The operative terms that give these intelligence agencies license are, “situational awareness,” “threat detection,” “threat prevention,” “context disruption,” and “terror prevention.” There are others.

Department of Homeland Security (DHS) has topic-detection software. Whatever topics are on the list can only be guessed. Cuba? Fidel? Nicaragua? Sandinista? CIA? FBI? Congress? The President? Iraq? Afghanistan? Al Qaeda for sure. Immigration? Taliban? Jihad? Crimea? Health care?

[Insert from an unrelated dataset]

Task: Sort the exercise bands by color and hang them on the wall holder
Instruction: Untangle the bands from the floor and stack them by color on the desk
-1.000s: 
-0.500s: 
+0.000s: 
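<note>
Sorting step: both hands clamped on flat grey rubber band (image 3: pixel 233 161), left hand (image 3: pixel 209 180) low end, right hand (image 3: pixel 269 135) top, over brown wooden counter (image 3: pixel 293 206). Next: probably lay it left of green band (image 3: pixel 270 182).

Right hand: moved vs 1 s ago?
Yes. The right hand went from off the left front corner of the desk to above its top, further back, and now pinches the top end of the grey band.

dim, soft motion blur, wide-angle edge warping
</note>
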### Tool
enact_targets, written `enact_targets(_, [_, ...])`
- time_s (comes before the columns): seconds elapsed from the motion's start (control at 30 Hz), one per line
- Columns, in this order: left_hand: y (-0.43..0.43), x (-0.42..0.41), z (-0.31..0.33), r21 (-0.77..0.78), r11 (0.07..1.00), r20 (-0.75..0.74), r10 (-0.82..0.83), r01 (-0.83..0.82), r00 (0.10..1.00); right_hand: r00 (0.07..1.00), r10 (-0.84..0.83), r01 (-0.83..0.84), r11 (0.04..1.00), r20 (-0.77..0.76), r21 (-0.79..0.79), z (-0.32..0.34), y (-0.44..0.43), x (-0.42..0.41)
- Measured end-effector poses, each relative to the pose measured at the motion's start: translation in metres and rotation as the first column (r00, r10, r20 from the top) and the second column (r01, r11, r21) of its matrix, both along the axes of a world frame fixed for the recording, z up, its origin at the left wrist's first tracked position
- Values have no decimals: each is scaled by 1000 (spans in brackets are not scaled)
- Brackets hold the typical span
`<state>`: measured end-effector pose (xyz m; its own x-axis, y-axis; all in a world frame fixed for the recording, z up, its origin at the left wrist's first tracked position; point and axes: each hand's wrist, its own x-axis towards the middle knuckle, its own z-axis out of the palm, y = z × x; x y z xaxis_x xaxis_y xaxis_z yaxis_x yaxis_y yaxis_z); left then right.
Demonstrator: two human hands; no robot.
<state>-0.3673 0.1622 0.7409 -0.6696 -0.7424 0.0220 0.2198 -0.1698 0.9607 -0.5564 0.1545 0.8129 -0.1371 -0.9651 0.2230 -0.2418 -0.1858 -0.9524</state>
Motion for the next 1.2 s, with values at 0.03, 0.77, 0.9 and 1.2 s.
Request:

From The Congressional Research Service (CRS) comes the official excuse:

“The Internet is used by international insurgents, jihadists, and terrorist organizations as a tool for radicalization and recruitment, a method of propaganda distribution, a means of communication, and ground for training. Although there are no known reported incidents of cyber attacks on critical infrastructure as acts of terror, this could potentially become a tactic in the future.” (My italics)

The Register reports that CIA fired four employees and some contractors, rescinding their security clearances, and suspended others in an internal hacking case. Some received reprimands (serious) and others were issued “warnings.” (Not too serious.)They had hacked CIA itself, setting up a private chat room in order to exchange “inappropriate” e-mails and messages. When its own ox is gored, watch out.

“Propaganda distribution” is an interesting term. The entomology of “propaganda” is equally so. In Russian, it means “information.” But since all such information is considered false or misleading, it has a pejorative connotation in the West, equivalent to lies.

Therefore, if someone on the Internet imparts information that CIA disagrees with, it is a lie and a means to recruit jihadists. So our intelligence services claim the right to turn them off and punish anybody who exchanges views with the distributor of “propaganda.” This is our free press, our social media, and our “intelligence” apparatus. They will decide what is “appropriate” for us to read, see, debate, argue with, or accept. The contradiction howls for resolution.

As I write this, Neil Young is singing “Helpless.” “Helpless, helpless, helpless...”

I'm not a hacker or a computer whiz. My math skills are low, and one must be a physics major to understand the sophisticated algorithms which are the engines of our “information age.” I cannot fight government-trained hackers with intrusion software. I am surrounded and overwhelmed, out-classed and beaten. My only choice is to leave the chat room and AOL altogether. Who needs the stress?

There goes my social life. Another illusion evaporated.